I haven't done any back to school shopping, Tweenager had to cancel a planned movie outing where I was going to take her and several friends to see a movie because if anything happens with Dad I need to get to the hospital quickly and can't have other kids with me - too stressful. Tweenager was as understanding as she could be but the poor baby was so upset and she has been planning this for 2 weeks. She is also experiencing a high amount of anxiety related to starting middle school in a couple of weeks
I have so much to do in the next couple of weeks, including a small task called finding a job since my severance and insurance run out at the end of the month. To say I am stressed is a small understatement. I know I need to take care of myself but I can honestly say, I don't know how.
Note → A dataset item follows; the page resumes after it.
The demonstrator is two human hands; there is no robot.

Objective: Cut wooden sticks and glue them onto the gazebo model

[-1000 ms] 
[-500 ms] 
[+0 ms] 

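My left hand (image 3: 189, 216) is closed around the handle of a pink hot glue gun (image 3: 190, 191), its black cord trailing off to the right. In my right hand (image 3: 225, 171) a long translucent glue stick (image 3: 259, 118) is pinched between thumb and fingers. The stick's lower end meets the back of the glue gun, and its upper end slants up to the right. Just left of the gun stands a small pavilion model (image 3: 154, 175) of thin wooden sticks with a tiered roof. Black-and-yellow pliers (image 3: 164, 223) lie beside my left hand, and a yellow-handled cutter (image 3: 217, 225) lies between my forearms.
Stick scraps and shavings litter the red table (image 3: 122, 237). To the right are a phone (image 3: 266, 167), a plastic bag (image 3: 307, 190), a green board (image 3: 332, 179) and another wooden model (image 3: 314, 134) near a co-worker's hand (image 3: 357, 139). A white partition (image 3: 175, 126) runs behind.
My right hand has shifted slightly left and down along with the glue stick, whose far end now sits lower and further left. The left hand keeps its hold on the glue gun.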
Therapist says I need to take time for myself but I don't have time to find someone to take care of my kids and Mr F is pretty much back in school mode. He starts soccer practice next week and then school starts and then soccer season starts and then it is pure craziness.
I know it will slow down soon and I will be able to relax once things settle down a bit but until then I am hanging on by a thread, a very thin thread but I am hanging on nonetheless.
Now I am off to feed my inner rockstar with some Guitar Hero 3.